- Opening Delimiter -

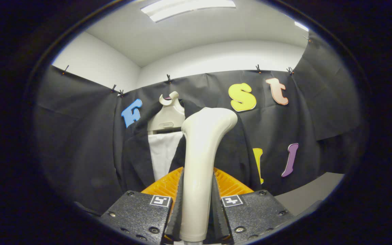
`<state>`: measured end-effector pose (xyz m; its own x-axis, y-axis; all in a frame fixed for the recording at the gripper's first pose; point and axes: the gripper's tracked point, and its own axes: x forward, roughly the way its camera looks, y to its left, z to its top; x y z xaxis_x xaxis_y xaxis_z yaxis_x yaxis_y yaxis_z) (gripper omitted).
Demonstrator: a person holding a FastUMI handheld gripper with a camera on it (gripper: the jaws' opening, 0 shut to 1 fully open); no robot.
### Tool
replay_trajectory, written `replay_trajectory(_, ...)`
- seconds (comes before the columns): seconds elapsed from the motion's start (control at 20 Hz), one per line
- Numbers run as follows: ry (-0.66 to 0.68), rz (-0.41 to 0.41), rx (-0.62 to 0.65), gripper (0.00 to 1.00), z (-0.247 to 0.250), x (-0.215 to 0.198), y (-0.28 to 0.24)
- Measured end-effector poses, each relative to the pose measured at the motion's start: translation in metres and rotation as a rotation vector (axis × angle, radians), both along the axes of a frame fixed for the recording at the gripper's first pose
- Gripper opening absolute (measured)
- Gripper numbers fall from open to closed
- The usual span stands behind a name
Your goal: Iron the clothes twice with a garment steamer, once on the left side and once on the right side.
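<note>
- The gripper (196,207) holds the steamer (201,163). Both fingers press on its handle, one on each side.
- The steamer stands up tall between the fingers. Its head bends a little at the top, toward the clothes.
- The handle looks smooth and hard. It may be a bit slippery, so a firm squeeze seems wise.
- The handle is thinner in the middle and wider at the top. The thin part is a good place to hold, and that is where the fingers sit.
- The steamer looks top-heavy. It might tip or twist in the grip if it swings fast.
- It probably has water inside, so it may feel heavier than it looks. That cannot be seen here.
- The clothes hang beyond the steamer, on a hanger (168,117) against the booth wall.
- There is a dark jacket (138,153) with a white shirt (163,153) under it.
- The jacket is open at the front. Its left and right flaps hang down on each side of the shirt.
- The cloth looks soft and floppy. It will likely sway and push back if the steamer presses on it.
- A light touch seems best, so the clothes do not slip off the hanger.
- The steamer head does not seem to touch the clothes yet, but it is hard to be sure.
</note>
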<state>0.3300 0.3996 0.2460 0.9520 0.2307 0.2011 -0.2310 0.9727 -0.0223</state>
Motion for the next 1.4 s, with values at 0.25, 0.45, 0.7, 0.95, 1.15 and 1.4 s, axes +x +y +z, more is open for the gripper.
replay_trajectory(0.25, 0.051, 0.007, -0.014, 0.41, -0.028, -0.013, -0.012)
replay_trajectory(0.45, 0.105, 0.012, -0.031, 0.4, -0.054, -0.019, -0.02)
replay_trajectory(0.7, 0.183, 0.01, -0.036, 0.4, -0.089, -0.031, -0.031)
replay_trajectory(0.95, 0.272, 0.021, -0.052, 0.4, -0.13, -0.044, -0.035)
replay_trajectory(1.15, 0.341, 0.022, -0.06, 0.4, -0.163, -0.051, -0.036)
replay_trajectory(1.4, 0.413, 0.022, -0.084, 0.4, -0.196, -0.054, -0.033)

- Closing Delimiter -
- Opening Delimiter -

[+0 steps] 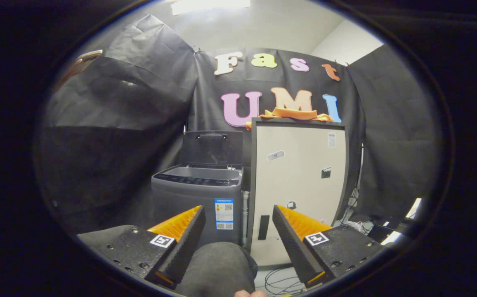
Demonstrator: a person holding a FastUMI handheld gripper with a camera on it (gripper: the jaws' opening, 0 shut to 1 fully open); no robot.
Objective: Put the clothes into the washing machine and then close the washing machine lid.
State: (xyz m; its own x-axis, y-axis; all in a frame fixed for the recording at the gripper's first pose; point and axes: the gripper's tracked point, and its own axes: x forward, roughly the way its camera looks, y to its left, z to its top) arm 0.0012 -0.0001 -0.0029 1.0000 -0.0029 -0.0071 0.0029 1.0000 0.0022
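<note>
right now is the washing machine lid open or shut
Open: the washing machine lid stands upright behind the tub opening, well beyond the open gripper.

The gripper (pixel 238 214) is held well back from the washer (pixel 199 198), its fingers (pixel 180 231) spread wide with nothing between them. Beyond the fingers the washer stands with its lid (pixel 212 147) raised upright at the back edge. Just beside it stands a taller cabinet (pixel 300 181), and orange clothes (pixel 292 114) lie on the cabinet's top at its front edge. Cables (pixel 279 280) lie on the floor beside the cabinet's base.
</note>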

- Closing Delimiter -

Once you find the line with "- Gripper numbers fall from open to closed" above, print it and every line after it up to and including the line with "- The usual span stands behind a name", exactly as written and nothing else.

Answer area:
- Gripper numbers fall from open to closed
- The usual span stands behind a name

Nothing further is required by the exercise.